The Coupeville Elementary School was locked down Thursday after a suspect jumped out of a deputy’s patrol car.
A deputy found the man hiding in bushes a short time later and re-arrested him with the help of some pepper spray, according to Detective Ed Wallace with the Island County Sheriff’s Office.
The suspect, 31-year-old Genio Fernandez-Despain, was wanted on a $10,000 warrant out of Island County Superior Court. He was also wanted on five misdemeanor warrants in Oak Harbor police and Washington State Patrol cases, according to the detective.
A deputy with the Island County Sheriff’s Office caught up with Fernandez-Despain in Oak Harbor Thursday and arrested him. Fernandez-Despain was in the back of a patrol car on the way to the jail in Coupeville when he started to act like he was hyperventilating. The deputy agreed to roll down the back window to give him some air.
Fernandez-Despain, however, managed to slip one hand out of the handcuffs, reached his hand through the bars on the open window and opened the car door from the outside handle, Wallace explained. He jumped out of the car on Main Street in front of WhidbeyHealth Medical Center and ran with one hand still in handcuffs.
Detectives and officers from the nearby Sheriff’s Office and the Coupeville Marshal’s Office responded to look for the suspect.
“He chose basically to jump out where we are all in the neighborhood,” Wallace said, referring to the concentration of law enforcement in Coupeville.
The deputy who had been driving Fernandez-Despain to jail found him hiding in bushes and arrested him. The suspect was not injured but was evaluated at the hospital for pepper spray in his eyes.
Fernandez-Despain’s escape only lasted about five minutes, Wallace said.
The Coupeville School District was immediately contacted and the nearby elementary school was placed on lockdown. The hospital also went on lockdown for five to ten minutes, according to a hospital official.
Fernandez-Despain is now facing a new charge of escape in the second degree.
Court documents indicate that Fernandez-Despain previously tried to run from law enforcement without luck.
In October 2019, a deputy clocked a sedan traveling on Highway 20 at more than 70 mph.

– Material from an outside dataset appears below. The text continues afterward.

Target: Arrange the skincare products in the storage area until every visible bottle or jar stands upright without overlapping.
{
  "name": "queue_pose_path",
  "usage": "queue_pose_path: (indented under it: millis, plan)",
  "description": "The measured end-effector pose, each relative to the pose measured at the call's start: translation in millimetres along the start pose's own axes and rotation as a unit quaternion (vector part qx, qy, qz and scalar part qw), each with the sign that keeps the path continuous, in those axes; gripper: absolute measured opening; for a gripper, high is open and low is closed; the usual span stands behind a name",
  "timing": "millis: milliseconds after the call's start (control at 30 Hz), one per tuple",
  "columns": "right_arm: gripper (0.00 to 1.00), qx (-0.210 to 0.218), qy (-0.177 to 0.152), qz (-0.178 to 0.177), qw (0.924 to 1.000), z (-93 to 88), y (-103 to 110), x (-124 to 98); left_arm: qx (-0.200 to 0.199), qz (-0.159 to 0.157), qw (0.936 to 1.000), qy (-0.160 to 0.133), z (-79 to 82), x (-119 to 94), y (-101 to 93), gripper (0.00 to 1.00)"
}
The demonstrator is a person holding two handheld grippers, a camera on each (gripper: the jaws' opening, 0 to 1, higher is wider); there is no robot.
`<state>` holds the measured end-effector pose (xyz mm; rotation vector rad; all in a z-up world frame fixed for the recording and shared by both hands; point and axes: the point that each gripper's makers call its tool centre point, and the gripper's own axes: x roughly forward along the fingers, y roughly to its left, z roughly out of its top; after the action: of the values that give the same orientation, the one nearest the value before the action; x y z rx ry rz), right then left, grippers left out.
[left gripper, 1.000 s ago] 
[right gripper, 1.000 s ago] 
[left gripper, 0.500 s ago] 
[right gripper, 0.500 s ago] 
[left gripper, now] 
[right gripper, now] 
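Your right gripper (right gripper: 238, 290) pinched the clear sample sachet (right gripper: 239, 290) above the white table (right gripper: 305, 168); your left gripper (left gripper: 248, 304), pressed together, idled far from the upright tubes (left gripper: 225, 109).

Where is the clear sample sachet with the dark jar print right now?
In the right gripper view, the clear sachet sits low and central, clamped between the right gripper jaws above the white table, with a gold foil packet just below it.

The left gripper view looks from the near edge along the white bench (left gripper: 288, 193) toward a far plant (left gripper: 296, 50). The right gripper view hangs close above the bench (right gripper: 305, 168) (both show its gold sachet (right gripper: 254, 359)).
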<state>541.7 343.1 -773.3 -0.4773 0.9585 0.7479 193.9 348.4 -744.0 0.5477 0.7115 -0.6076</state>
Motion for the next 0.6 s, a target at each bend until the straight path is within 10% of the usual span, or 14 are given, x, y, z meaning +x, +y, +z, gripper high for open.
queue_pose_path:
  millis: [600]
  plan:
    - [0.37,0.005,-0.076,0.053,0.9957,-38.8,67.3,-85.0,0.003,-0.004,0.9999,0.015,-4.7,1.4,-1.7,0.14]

He pursued the car onto Libbey Road and then Skymeadow Drive. The car turned onto a dead end road, went down a driveway and into the backyard of a house, over a septic tank and into brush. Fernandez-Despain allegedly got out and ran into the brush, the police report indicates. A deputy later arrested Fernandez-Despain, who appeared to have cuts and scrapes from running through blackberry bushes.
Prosecutors charged him with attempting to elude a pursuing police vehicle, hit and run and driving while license suspended.
Former Island County Superior Court Judge Alan Hancock issued a $25,000 bench warrant on Fernandez-Despain after he didn’t show for a hearing Feb. 24, 2020. The order was quashed June 7, 2021. Two weeks later, Judge Carolyn Cliff ordered a $10,000 bench warrant after he didn’t show for another hearing.